The plane makes three full rotations through its descend into the ground; and, it took \(60\) seconds for it to fully descend. Hence, it would take \(\frac{60}{3} = 20\) seconds for each of the rotations.
Furthermore, we descended from \(1\) mile into the air until being on the ground. This renders us descending \(\frac{1}{3}\) of a mile at each of the loops.
To figure the speed of the descend, we will need to figure the magnitude of the gradient at each of the points.

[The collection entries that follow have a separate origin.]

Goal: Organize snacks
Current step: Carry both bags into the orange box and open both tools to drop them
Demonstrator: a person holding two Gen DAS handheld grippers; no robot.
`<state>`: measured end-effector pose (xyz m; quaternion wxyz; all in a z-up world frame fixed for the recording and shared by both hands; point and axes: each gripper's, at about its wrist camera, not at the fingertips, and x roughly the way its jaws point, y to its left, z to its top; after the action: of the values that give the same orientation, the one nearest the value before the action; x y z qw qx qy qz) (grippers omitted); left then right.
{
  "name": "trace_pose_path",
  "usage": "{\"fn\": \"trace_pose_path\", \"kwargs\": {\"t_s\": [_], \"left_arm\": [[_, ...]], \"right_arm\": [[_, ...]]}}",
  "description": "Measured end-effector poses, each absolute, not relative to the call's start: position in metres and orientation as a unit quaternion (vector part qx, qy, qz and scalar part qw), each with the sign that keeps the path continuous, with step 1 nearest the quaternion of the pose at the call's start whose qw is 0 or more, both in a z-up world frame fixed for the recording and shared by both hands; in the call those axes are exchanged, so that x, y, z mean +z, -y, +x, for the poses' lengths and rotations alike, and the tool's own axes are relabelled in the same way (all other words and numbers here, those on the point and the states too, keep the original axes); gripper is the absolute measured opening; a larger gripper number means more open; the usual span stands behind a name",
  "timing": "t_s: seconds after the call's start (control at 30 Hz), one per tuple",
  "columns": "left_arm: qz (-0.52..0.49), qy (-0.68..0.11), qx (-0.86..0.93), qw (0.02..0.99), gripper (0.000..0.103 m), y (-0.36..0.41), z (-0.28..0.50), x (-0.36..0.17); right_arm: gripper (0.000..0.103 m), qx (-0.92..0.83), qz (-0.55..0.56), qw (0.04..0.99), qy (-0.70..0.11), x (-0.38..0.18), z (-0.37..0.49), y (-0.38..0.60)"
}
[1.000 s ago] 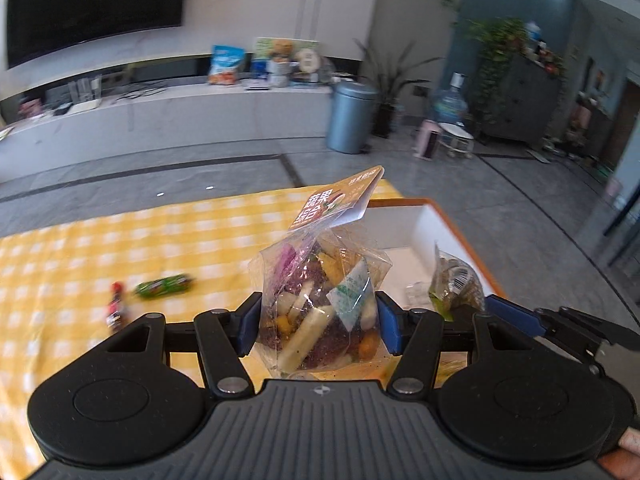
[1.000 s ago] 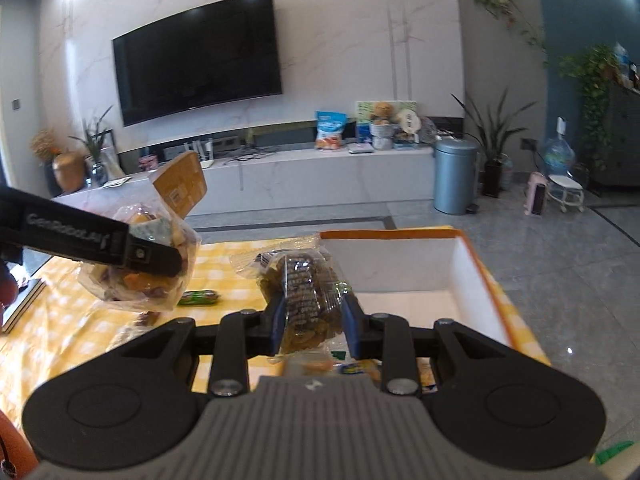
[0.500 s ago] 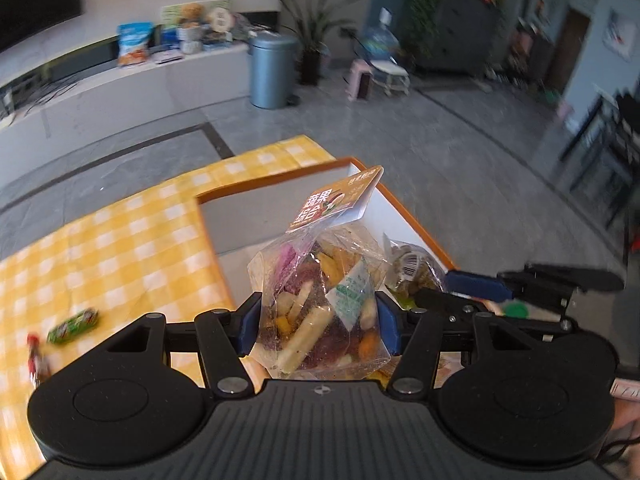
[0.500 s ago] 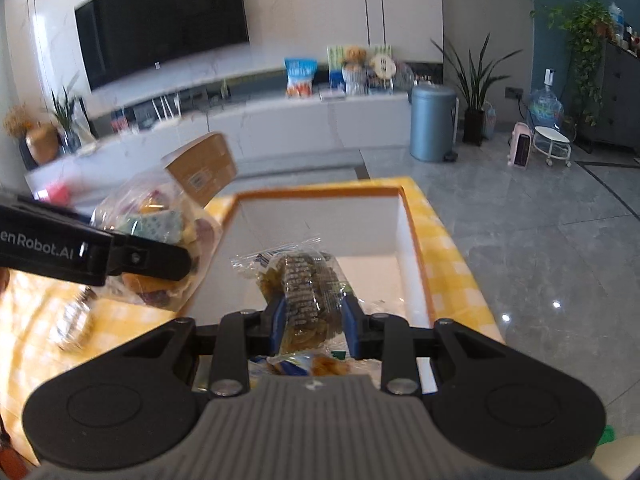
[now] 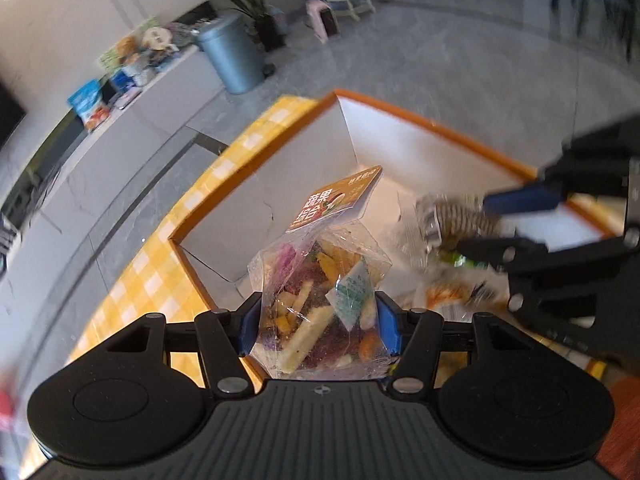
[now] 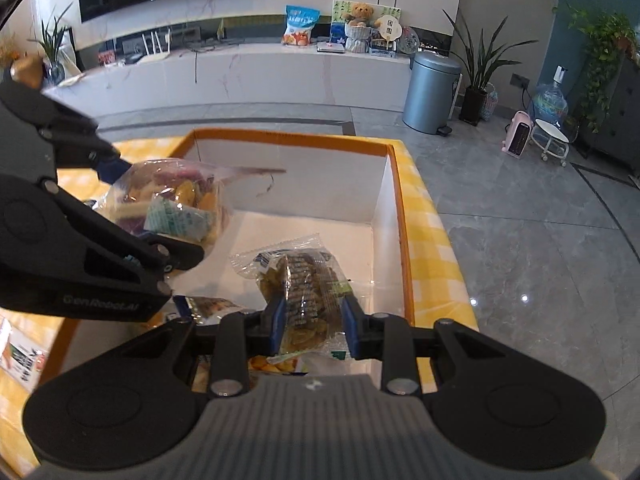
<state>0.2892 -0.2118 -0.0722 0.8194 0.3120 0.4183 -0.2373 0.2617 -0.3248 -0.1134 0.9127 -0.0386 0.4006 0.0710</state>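
Observation:
My left gripper is shut on a clear bag of mixed dried fruit and vegetable chips with an orange header card, held over the left side of the white box with an orange rim. That bag also shows in the right wrist view. My right gripper is shut on a clear packet of dark and yellow snacks, held low inside the box. The right gripper and its packet appear blurred in the left wrist view.
The box stands on a yellow checked tablecloth at the table's right end. Other snack packets lie on the box floor near me. Another packet lies on the cloth to the left. Grey tiled floor lies beyond the table.
Both grippers have moved forward and down over the box, each holding its bag. The right packet has sunk lower inside the box; the left bag now hangs over the box's left wall.

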Motion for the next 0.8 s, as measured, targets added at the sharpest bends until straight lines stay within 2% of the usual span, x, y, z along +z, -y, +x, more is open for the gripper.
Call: {"fn": "trace_pose_path", "kwargs": {"t_s": [0.37,0.6,0.8], "left_arm": [[0.382,-0.444,-0.245,0.772,0.067,0.224,0.296,-0.103],[0.399,-0.435,-0.245,0.769,0.078,0.225,0.295,-0.107],[0.407,-0.411,-0.252,0.776,0.078,0.223,0.291,-0.098]], "right_arm": [[0.029,0.075,-0.064,0.901,-0.424,-0.129,0.279,0.315],[0.029,0.076,-0.07,0.897,-0.429,-0.13,0.286,0.314],[0.029,0.074,-0.083,0.893,-0.436,-0.134,0.29,0.309]]}}
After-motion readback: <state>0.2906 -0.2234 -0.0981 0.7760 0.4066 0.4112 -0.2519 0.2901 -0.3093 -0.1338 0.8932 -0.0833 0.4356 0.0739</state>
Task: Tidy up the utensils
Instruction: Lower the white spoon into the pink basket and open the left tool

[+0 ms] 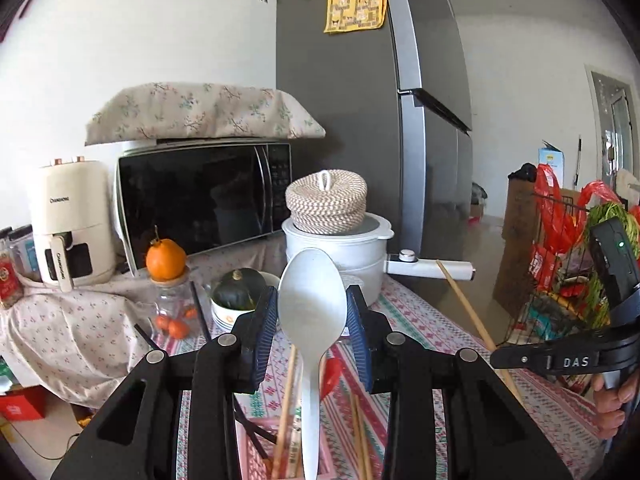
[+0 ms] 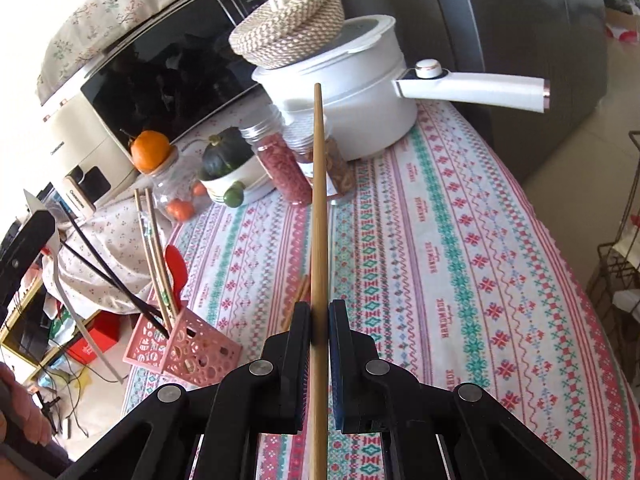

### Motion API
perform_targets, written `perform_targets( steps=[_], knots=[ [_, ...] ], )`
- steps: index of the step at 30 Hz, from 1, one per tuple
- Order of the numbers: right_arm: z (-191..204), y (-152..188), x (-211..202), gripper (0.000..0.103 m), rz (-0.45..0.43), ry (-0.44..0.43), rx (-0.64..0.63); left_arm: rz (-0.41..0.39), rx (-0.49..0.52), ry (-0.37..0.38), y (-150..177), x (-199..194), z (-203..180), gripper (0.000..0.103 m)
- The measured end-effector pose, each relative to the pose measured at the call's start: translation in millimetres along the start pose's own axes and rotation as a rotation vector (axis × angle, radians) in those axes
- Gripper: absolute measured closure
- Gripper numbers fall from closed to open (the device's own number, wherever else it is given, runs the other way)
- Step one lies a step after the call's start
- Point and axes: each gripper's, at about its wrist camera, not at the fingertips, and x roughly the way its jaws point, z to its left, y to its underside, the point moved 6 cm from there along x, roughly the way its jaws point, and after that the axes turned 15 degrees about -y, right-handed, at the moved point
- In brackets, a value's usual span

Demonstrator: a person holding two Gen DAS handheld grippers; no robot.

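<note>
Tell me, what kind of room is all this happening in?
Most likely a home kitchen or dining corner: a microwave and a tall fridge stand behind a table with a patterned cloth, a white pot and jars.

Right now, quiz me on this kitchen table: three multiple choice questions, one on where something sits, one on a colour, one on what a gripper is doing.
1. Where is the woven basket?
A. on the white pot's lid
B. inside the microwave
C. on the floor

2. What colour is the utensil holder?
A. blue
B. pink
C. black

3. What does the right gripper hold?
A. nothing
B. a red spoon
C. a wooden chopstick

Answers:
1 A, it rests on the white pot.
2 B, its perforated walls are pink.
3 C, the wooden chopstick is pinched between the jaws.
</note>
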Motion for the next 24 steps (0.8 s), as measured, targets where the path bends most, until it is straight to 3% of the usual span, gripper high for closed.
perform_targets(
  steps=[11,18,24],
  knots=[
    [23,5,31,0.098,0.023,0.012,-0.073,0.007,-0.053,-0.060,31,35,28,0.066],
    [32,2,37,0.098,-0.022,0.014,-0.093,0.139,-0.051,-0.032,58,49,27,0.065],
    [49,-6,32,0.097,-0.113,-0.021,-0.084,0.304,-0.086,0.037,77,45,39,0.061]
  ],
)
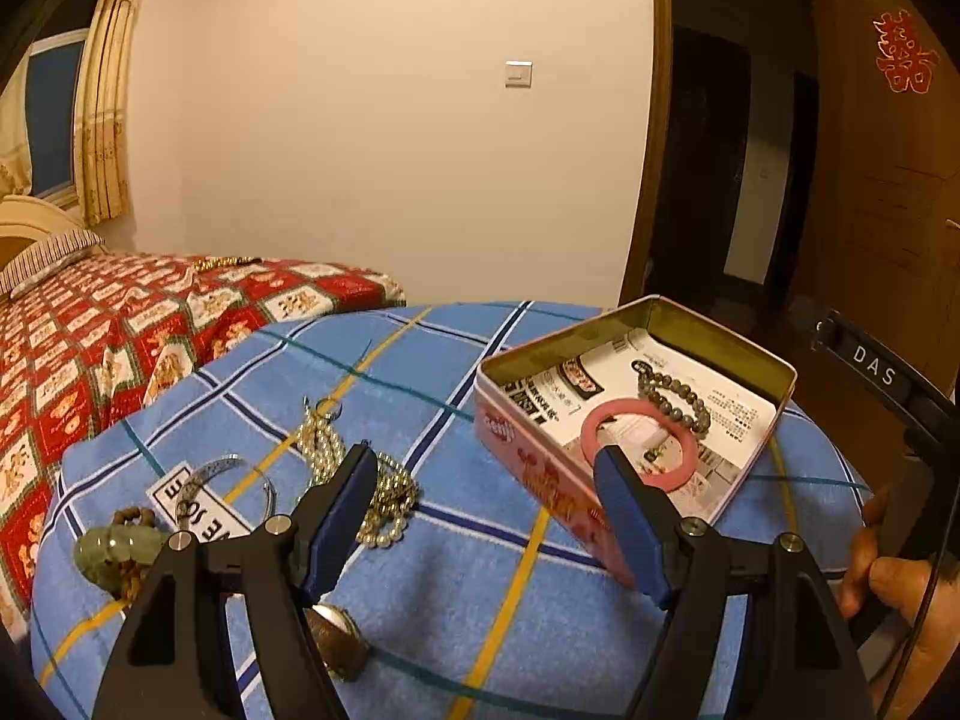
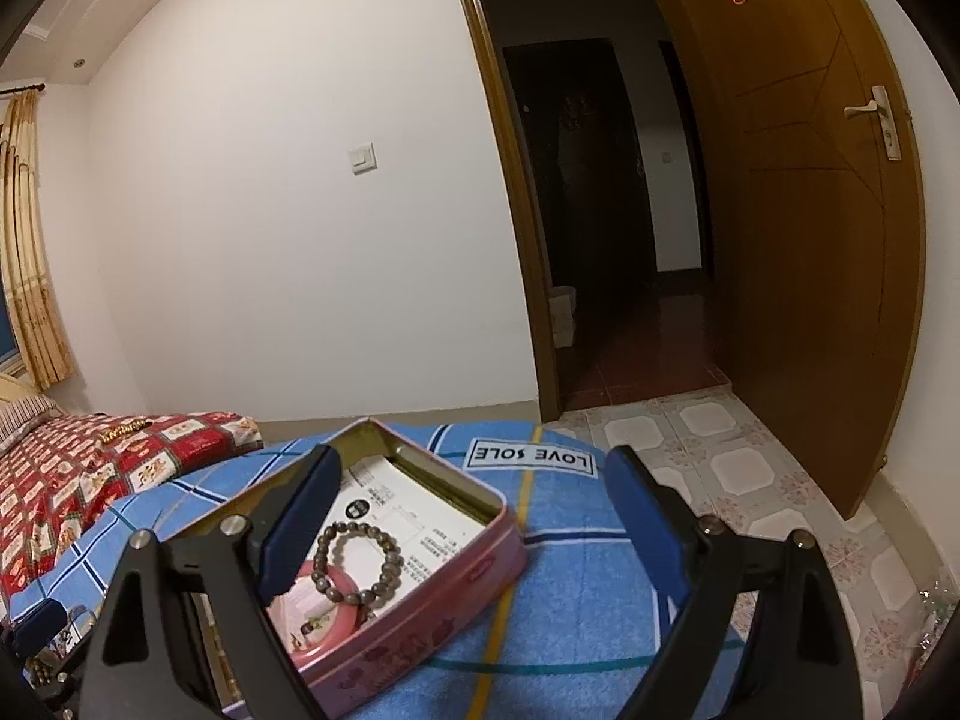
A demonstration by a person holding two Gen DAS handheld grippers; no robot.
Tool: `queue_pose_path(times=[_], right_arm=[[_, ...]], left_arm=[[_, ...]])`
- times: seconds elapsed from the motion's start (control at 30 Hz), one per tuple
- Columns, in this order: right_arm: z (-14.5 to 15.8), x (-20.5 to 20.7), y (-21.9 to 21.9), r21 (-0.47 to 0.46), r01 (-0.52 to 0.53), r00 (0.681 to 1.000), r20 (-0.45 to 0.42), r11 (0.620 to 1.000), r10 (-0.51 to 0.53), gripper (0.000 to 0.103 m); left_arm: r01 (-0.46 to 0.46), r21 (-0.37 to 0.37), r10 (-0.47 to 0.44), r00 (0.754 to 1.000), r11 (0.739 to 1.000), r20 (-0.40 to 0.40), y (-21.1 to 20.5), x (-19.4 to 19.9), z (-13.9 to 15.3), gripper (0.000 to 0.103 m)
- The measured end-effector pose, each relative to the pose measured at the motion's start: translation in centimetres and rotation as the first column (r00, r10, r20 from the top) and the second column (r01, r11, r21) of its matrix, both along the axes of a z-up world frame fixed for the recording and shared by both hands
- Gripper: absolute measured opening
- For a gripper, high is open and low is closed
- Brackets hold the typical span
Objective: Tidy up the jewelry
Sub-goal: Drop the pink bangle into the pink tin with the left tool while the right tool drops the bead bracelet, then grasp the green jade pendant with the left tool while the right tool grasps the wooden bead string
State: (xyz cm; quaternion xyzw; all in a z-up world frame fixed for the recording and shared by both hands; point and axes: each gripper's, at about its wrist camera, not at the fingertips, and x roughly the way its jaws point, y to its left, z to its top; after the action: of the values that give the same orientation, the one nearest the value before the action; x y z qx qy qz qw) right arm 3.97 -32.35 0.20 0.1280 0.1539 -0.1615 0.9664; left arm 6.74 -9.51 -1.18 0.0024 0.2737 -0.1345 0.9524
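**Loose strands left on the towel, two bracelets already in the tin**

While the pink tin (image 1: 606, 420) already holds the pink bangle (image 1: 639, 447) and the dark bead bracelet (image 1: 675, 399), several pieces lie on the blue plaid towel (image 1: 468, 540): a pearl necklace (image 1: 366, 480) heaped in loops, a silver bangle (image 1: 222, 480), a green jade pendant (image 1: 111, 546) on a brown cord, and what looks like a watch (image 1: 339, 636) near the camera.

Both pairs of jaws stand wide and hold nothing; the left gripper (image 1: 486, 516) hovers between the pearls and the tin's near wall, and the right gripper (image 2: 474, 516) hangs over the tin.

My guess is that the pearls will be light and limp, apt to slide off smooth pads, so pinching the thick middle of the heap should lift most of the strand (a trailing loop could catch the tin's rim). The silver bangle is stiff and probably slippery; gripping across its band seems safest. The jade looks heavier and chip-prone, so it is best set down gently.
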Motion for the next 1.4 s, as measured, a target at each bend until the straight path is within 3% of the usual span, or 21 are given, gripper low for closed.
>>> queue_pose_path(times=[0.53,0.67,0.8,0.97,1.1,1.2,1.33,1.4], right_arm=[[-0.5,-3.0,3.3,0.006,-0.001,0.999,-0.052,1.000,0.001,0.091],[-0.6,-3.9,3.5,0.014,0.017,0.998,-0.056,1.000,-0.016,0.084],[-0.8,-4.0,4.1,0.024,-0.011,0.997,-0.082,1.000,0.013,0.060],[-0.7,-4.4,5.5,0.011,-0.050,0.995,-0.085,0.999,0.051,0.059],[-0.7,-5.0,6.6,0.034,-0.112,0.990,-0.077,0.993,0.115,0.059],[-0.8,-5.2,7.8,0.063,-0.177,0.981,-0.074,0.982,0.182,0.059],[-1.3,-4.5,10.4,0.127,-0.318,0.938,-0.103,0.940,0.331,0.059],[-1.2,-4.3,12.3,0.146,-0.403,0.901,-0.110,0.903,0.420,0.059]], left_arm=[[0.001,-0.007,-0.001,1.000,1.000,-0.006,2.1,-2.3,0.0,0.075],[0.012,-0.002,-0.012,1.000,1.000,-0.009,2.3,-2.8,-0.1,0.075],[0.028,0.003,-0.028,1.000,1.000,-0.005,2.6,-3.6,0.0,0.075],[0.047,0.003,-0.047,0.999,0.999,-0.003,4.1,-4.5,0.4,0.075],[0.016,-0.035,-0.017,0.999,0.999,-0.029,7.4,-4.6,0.6,0.075],[-0.036,-0.017,0.035,0.998,0.999,-0.045,10.3,-4.2,0.5,0.075],[-0.086,0.030,0.087,0.995,0.996,-0.057,14.6,-3.8,0.2,0.075],[-0.088,0.053,0.092,0.993,0.995,-0.075,16.4,-3.6,-0.2,0.075]])
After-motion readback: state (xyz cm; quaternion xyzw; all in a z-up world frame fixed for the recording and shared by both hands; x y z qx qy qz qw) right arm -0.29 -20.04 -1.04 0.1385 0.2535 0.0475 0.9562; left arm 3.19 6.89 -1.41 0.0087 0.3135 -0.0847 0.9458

\begin{align} f_x(t)' &= -\sin\left(\frac{\pi}{10}t\right)\frac{\pi}{2}\\ f_y(t)' &= \cos\left(\frac{\pi}{10}t\right)\frac{7\pi}{10}\\ f_z(t)' &= -\frac{1}{60} \end{align}Therefore, the speed at which you go at can be represented as the magnitude of the above derivative vector:
\begin{equation} \sqrt{\left(\sin^2\left(\frac{\pi}{10}t\right) \frac{\pi^2}{4}\right)+\left(\sin^2\left(\frac{\pi}{10}t\right) \frac{49\pi^2}{100}\right)+\left(\frac{1}{3600}\right)}\ (miles\ per\ minute) \end{equation}Ok, now that we know where we are supposed to be going, we will move forward towards the nuclear disaster.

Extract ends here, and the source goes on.